● Work to be completed
Repeat, line for line, the entries below from the first line to the line containing "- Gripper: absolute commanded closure", counting both ends.

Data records

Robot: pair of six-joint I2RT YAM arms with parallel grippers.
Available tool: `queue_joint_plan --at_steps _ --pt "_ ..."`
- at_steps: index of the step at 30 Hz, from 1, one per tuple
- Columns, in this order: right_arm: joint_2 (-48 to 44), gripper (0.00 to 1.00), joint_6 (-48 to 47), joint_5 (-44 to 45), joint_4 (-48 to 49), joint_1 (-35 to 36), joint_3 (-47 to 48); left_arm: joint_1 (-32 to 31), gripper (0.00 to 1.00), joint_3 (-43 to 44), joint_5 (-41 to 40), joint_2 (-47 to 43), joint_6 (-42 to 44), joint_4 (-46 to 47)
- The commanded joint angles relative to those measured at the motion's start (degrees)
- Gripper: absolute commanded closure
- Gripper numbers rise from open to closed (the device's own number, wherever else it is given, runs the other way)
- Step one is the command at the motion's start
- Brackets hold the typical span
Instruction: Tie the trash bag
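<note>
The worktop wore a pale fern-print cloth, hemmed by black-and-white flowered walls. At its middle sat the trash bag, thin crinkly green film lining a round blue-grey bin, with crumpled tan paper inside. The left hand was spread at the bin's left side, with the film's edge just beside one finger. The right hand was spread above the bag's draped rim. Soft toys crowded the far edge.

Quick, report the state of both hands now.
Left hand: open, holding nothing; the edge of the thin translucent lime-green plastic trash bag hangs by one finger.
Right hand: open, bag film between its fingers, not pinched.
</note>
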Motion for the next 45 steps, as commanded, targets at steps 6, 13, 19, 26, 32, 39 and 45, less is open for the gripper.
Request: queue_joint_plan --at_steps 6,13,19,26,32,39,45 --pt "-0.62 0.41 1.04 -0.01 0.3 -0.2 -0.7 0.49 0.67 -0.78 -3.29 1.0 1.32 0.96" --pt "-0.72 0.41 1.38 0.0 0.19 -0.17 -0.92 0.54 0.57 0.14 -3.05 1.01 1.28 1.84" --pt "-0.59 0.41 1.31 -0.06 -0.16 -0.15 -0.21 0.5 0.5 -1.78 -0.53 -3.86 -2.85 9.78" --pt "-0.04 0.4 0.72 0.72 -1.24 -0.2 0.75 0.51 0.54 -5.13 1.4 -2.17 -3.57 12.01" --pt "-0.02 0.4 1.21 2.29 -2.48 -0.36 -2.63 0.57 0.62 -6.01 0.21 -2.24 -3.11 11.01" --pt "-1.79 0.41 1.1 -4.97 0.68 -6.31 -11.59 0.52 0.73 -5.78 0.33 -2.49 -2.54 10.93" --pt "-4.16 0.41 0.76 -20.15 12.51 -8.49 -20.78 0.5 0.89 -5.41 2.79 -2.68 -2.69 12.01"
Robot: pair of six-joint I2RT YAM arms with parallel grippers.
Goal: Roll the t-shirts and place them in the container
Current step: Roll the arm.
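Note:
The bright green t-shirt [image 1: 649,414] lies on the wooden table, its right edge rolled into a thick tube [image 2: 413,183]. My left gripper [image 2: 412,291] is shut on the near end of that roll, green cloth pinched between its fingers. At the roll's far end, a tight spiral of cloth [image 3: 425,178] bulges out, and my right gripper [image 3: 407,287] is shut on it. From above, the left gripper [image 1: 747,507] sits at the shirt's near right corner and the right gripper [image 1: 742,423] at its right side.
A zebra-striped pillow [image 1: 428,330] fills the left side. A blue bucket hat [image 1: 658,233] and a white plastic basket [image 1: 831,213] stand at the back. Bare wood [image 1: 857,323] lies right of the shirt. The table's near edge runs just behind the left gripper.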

● Task solution
Robot: pair of six-joint I2RT YAM arms with parallel grippers.
Available tool: `queue_joint_plan --at_steps _ --pt "_ ..."`
- at_steps: index of the step at 30 Hz, from 1, one per tuple
- Columns, in this order: right_arm: joint_2 (-48 to 44), gripper (0.00 to 1.00), joint_6 (-48 to 47), joint_5 (-44 to 45), joint_4 (-48 to 49), joint_1 (-35 to 36), joint_3 (-47 to 48); left_arm: joint_1 (-32 to 31), gripper (0.00 to 1.00), joint_3 (-43 to 44), joint_5 (-41 to 40), joint_2 (-47 to 43), joint_6 (-42 to 44), joint_4 (-46 to 47)
- The commanded joint angles relative to those measured at the motion's start (degrees)
- Gripper: absolute commanded closure

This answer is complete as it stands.